TASK DIRECTIONS ->
Could you print all the entries below exactly as they appear, omitting the pictures?

** TASK INPUT follows **

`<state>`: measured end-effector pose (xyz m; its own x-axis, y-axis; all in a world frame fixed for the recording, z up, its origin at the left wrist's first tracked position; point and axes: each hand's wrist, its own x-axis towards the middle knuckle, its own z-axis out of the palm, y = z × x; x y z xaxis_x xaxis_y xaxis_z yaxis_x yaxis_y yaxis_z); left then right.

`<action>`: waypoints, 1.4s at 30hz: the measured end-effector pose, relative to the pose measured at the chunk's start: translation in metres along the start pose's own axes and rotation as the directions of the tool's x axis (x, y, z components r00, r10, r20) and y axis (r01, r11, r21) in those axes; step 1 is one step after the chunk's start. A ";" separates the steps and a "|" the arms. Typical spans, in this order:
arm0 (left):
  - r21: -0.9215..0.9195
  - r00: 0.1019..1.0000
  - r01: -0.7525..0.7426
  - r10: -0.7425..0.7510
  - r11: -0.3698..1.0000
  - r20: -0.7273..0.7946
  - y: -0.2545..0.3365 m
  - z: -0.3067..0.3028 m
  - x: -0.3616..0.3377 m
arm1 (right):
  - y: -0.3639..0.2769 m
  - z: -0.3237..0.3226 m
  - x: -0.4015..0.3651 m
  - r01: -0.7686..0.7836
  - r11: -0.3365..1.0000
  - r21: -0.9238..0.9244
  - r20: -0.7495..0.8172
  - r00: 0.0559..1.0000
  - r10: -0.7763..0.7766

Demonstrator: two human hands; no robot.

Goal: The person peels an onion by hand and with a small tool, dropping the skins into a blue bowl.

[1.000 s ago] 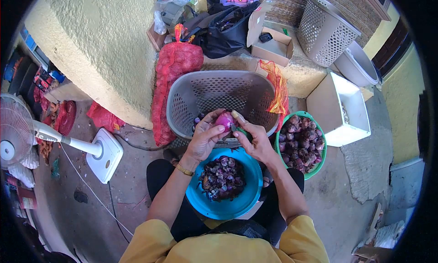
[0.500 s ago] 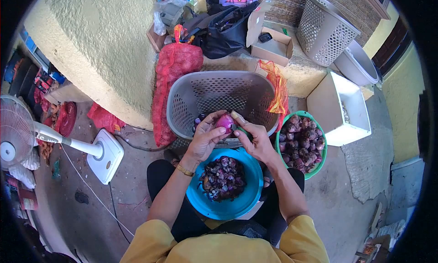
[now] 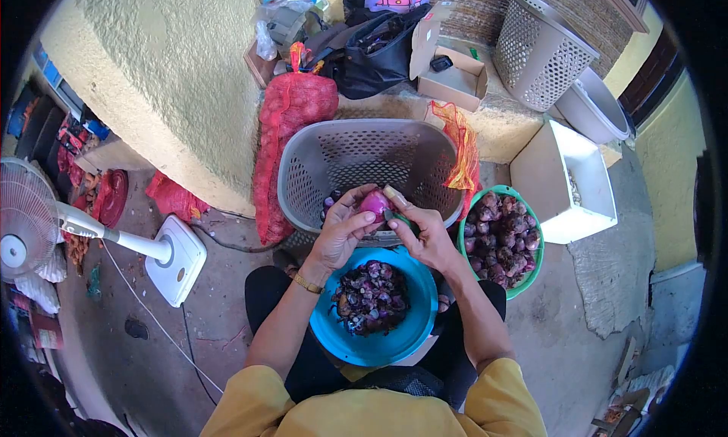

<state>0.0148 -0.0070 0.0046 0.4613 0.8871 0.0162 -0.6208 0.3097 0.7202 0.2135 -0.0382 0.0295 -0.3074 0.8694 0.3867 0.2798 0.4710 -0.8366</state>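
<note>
A shiny purple-red onion [image 3: 373,203] is pinched between the thumb and fingers of my left hand [image 3: 345,228]. My right hand [image 3: 422,228] is closed around a small knife [image 3: 408,222] with a green handle, its dark blade by the onion's right side; much of the knife is covered by my fingers. Both hands are over the front rim of a grey perforated basket [image 3: 368,126], where some purple onions [image 3: 331,202] lie at the left. Under my wrists stands a blue basin [image 3: 421,316] holding dark onion skins and scraps [image 3: 371,297].
A green basket [image 3: 528,285] of unpeeled onions [image 3: 500,240] stands right of the grey basket. On the left are a full red mesh sack [image 3: 292,111] and a white fan [image 3: 121,240] with cords across the floor. A white box [image 3: 561,183] lies farther right.
The onion and both hands stay in nearly the same place. Only slight finger movement shows around the knife.
</note>
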 end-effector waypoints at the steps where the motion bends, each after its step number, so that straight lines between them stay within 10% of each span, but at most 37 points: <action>1: 0.000 1.000 0.000 0.000 1.000 0.000 0.000 0.000 0.000 | -0.001 0.000 0.000 0.000 1.000 0.000 0.000 1.000 0.000; 42: -0.039 1.000 0.012 -0.012 0.999 0.010 0.002 -0.002 0.000 | 0.003 0.006 0.004 -0.054 0.995 0.085 -0.181 0.981 0.069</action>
<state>0.0125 -0.0056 0.0047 0.4749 0.8799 0.0145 -0.6395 0.3338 0.6926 0.2076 -0.0344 0.0260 -0.1180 0.9124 0.3920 0.2175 0.4089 -0.8863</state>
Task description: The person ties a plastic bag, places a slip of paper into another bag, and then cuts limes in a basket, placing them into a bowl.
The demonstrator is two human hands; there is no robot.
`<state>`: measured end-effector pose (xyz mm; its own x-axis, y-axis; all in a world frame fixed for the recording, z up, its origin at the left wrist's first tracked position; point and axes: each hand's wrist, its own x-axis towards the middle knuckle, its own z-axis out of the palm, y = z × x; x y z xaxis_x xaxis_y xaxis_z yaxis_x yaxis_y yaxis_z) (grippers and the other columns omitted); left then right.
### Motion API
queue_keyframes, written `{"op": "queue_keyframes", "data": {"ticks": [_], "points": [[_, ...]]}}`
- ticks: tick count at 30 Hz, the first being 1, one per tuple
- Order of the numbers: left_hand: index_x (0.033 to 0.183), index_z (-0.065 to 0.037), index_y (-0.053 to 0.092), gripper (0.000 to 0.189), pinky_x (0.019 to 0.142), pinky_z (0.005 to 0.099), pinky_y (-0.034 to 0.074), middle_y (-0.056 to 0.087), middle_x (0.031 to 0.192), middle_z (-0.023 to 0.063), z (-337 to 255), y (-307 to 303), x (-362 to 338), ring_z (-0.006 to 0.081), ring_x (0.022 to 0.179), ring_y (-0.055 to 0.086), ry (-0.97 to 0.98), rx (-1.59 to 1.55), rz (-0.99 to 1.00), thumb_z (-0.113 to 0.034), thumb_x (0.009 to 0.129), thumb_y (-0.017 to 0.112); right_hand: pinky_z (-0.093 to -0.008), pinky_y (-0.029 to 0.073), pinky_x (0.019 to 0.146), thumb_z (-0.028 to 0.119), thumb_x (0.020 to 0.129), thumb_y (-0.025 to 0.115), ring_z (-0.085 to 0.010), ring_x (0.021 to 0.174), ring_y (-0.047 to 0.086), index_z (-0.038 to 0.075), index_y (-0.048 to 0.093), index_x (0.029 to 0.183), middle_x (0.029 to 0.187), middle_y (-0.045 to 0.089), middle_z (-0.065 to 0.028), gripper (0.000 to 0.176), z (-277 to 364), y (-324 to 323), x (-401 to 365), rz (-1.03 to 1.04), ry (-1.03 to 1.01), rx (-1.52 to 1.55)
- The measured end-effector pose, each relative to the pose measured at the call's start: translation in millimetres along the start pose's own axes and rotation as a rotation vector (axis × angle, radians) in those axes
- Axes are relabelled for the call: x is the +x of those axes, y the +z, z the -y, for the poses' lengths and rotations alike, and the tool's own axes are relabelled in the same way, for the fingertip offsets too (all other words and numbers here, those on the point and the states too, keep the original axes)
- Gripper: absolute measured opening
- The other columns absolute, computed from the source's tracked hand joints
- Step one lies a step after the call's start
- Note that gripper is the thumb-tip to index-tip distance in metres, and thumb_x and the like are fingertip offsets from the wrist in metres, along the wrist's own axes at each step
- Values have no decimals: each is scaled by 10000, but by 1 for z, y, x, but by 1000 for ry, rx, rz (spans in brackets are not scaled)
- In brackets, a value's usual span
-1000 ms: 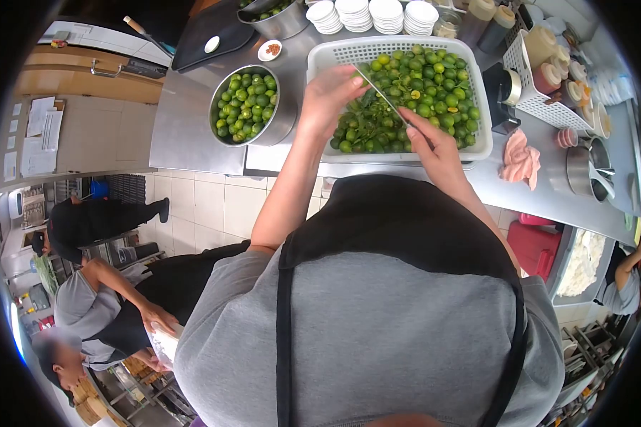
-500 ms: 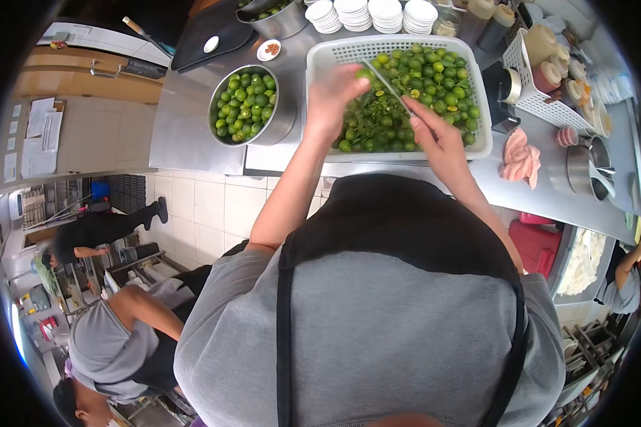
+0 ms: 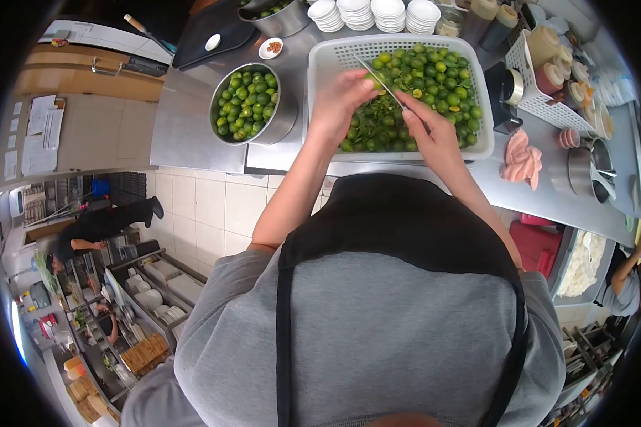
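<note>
left hand pinches a small lime over the white basket | right hand is wrapped round the knife | imo keep fingertips clear, short shallow cut | blade's long axis runs diagonal, tip pointing away toward the basket's far-left corner

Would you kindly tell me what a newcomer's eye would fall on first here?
The white basket heaped with small green limes, at the top centre on the steel counter, draws the eye first. Over it the right hand holds a thin knife, with the left hand close against its blade. Left of the basket stands a metal bowl full of more limes.
</note>
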<state>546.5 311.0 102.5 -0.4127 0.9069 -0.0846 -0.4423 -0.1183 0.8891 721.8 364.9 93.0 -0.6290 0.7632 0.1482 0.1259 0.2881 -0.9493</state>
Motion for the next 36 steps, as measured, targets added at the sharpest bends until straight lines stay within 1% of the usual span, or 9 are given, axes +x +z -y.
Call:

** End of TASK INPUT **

YOUR SOLUTION ->
`<state>`: measured end-effector pose (xyz m; its own x-axis, y-axis; all in a world frame fixed for the recording, z up, its origin at the left wrist's first tracked position; point and axes: each hand's wrist, its own x-axis towards the middle knuckle, its own z-axis out of the palm, y = z × x; x y z xaxis_x xaxis_y xaxis_z yaxis_x yaxis_y yaxis_z); left then right.

`<action>`: waypoints, 1.4s at 30hz: the measured end-effector pose, relative to the pose measured at the chunk's start: translation in metres along the start pose's own axes and rotation as the directions of the tool's x axis (x, y, z components r00, r10, r20) and y axis (r01, r11, r21) in those axes; step 1 is one step after the chunk's start. A ";" separates the steps and a "|" the arms. Typical spans, in this order:
arm0 (left):
  - r21: -0.9215..0.9195
  - r00: 0.1019..1.0000
  - r01: -0.7525..0.7426
  - r10: -0.7425..0.7510
  - r11: -0.3698..1.0000
  - r20: -0.7273..0.7946
  - y: -0.2545..0.3365 m
  - z: -0.3067..0.3028 m
  - x: -0.3616..0.3377 m
arm1 (right):
  - y: -0.3639..0.2769 m
  - z: -0.3237..0.3226 m
  - x: -0.4015..0.3651 m
  - r01: -0.7686..0.7836
  - r11: -0.3365..1.0000
  - r21: -0.9238..0.9244
  - r20: -0.7495..0.8172
  - r00: 0.0559..1.0000
  - r10: -0.7763..0.7766

Demonstrator: two human hands; no robot.

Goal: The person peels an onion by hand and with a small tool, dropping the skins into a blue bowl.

[1.000 s ago] 
[0.500 s ago] 
[now] 

<state>0.0148 -0.0070 0.0046 0.4613 0.8871 0.0162 -0.6208 0.3097 0.7202 0.2135 -0.0382 0.0295 -0.3074 0.8694 0.3867 0.2798 0.4710 -0.8366</state>
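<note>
A shiny purple-red onion [image 3: 373,203] is pinched between the thumb and fingers of my left hand [image 3: 345,228]. My right hand [image 3: 422,228] is closed around a small knife [image 3: 408,222] with a green handle, its dark blade by the onion's right side; much of the knife is covered by my fingers. Both hands are over the front rim of a grey perforated basket [image 3: 368,126], where some purple onions [image 3: 331,202] lie at the left. Under my wrists stands a blue basin [image 3: 421,316] holding dark onion skins and scraps [image 3: 371,297].
A green basket [image 3: 528,285] of unpeeled onions [image 3: 500,240] stands right of the grey basket. On the left are a full red mesh sack [image 3: 292,111] and a white fan [image 3: 121,240] with cords across the floor. A white box [image 3: 561,183] lies farther right.
The onion and both hands stay in nearly the same place. Only slight finger movement shows around the knife.
</note>
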 end-effector waypoints at the steps where the motion bends, each after its step number, so that straight lines between them stay within 10% of each span, but at most 37 points: <action>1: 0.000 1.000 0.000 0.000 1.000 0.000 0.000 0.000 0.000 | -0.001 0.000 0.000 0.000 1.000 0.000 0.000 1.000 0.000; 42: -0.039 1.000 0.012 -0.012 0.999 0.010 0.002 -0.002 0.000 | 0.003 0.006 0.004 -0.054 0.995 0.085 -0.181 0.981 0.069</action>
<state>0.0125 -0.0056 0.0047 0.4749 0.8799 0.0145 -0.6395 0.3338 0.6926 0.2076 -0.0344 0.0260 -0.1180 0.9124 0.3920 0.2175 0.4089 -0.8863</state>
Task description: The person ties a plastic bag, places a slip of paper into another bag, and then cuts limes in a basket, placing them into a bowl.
The demonstrator is two human hands; there is no robot.
`<state>`: measured end-effector pose (xyz mm; its own x-axis, y-axis; all in a world frame fixed for the recording, z up, its origin at the left wrist's first tracked position; point and axes: each hand's wrist, its own x-axis towards the middle knuckle, its own z-axis out of the palm, y = z × x; x y z xaxis_x xaxis_y xaxis_z yaxis_x yaxis_y yaxis_z) (grippers and the other columns omitted); left then right.
### Motion API
queue_keyframes, written `{"op": "queue_keyframes", "data": {"ticks": [_], "points": [[_, ...]]}}`
- ticks: tick count at 30 Hz, the first being 1, one per tuple
- Order of the numbers: left_hand: index_x (0.033 to 0.183), index_z (-0.065 to 0.037), index_y (-0.053 to 0.092), gripper (0.000 to 0.189), pinky_x (0.019 to 0.142), pinky_z (0.005 to 0.099), pinky_y (-0.034 to 0.074), middle_y (-0.056 to 0.087), middle_x (0.031 to 0.192), middle_z (-0.023 to 0.063), z (-337 to 255), y (-307 to 303), x (-362 to 338), ring_z (-0.006 to 0.081), ring_x (0.022 to 0.179), ring_y (-0.055 to 0.086), ry (-0.97 to 0.98), rx (-1.59 to 1.55), rz (-0.99 to 1.00), thumb_z (-0.113 to 0.034), thumb_x (0.009 to 0.129), thumb_y (-0.017 to 0.112); right_hand: pinky_z (-0.093 to -0.008), pinky_y (-0.029 to 0.073), pinky_x (0.019 to 0.146), thumb_z (-0.028 to 0.119), thumb_x (0.020 to 0.129), thumb_y (-0.025 to 0.115), ring_z (-0.085 to 0.010), ring_x (0.021 to 0.174), ring_y (-0.047 to 0.086), index_z (-0.038 to 0.075), index_y (-0.048 to 0.093), index_x (0.029 to 0.183), middle_x (0.029 to 0.187), middle_y (-0.045 to 0.089), middle_z (-0.065 to 0.028), gripper (0.000 to 0.176), z (-277 to 364), y (-324 to 323), x (-401 to 365), rz (-1.03 to 1.04), ry (-1.03 to 1.01), rx (-1.52 to 1.55)
- The measured end-effector pose, each relative to the pose measured at the call's start: translation in millimetres along the start pose's own axes and rotation as a rotation vector (axis × angle, radians) in those axes
- Axes are relabelled for the call: x is the +x of those axes, y the +z, z the -y, for the poses' lengths and rotations alike, and the tool's own axes are relabelled in the same way, for the fingertip offsets too (all other words and numbers here, those on the point and the states too, keep the original axes)
- Gripper: absolute measured opening
- The other columns absolute, computed from the source's tracked hand joints
- Step one lies a step after the call's start
- Note that gripper is the thumb-tip to index-tip distance in metres, and thumb_x and the like are fingertip offsets from the wrist in metres, along the wrist's own axes at each step
- Values have no decimals: each is scaled by 10000, but by 1 for z, y, x, but by 1000 for ry, rx, rz (spans in brackets are not scaled)
- In brackets, a value's usual span
-1000 ms: 
-500 ms: 
+0 ms: 
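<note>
left hand pinches a small lime over the white basket | right hand is wrapped round the knife | imo keep fingertips clear, short shallow cut | blade's long axis runs diagonal, tip pointing away toward the basket's far-left corner

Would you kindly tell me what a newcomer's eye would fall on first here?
The white basket heaped with small green limes, at the top centre on the steel counter, draws the eye first. Over it the right hand holds a thin knife, with the left hand close against its blade. Left of the basket stands a metal bowl full of more limes.
</note>
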<state>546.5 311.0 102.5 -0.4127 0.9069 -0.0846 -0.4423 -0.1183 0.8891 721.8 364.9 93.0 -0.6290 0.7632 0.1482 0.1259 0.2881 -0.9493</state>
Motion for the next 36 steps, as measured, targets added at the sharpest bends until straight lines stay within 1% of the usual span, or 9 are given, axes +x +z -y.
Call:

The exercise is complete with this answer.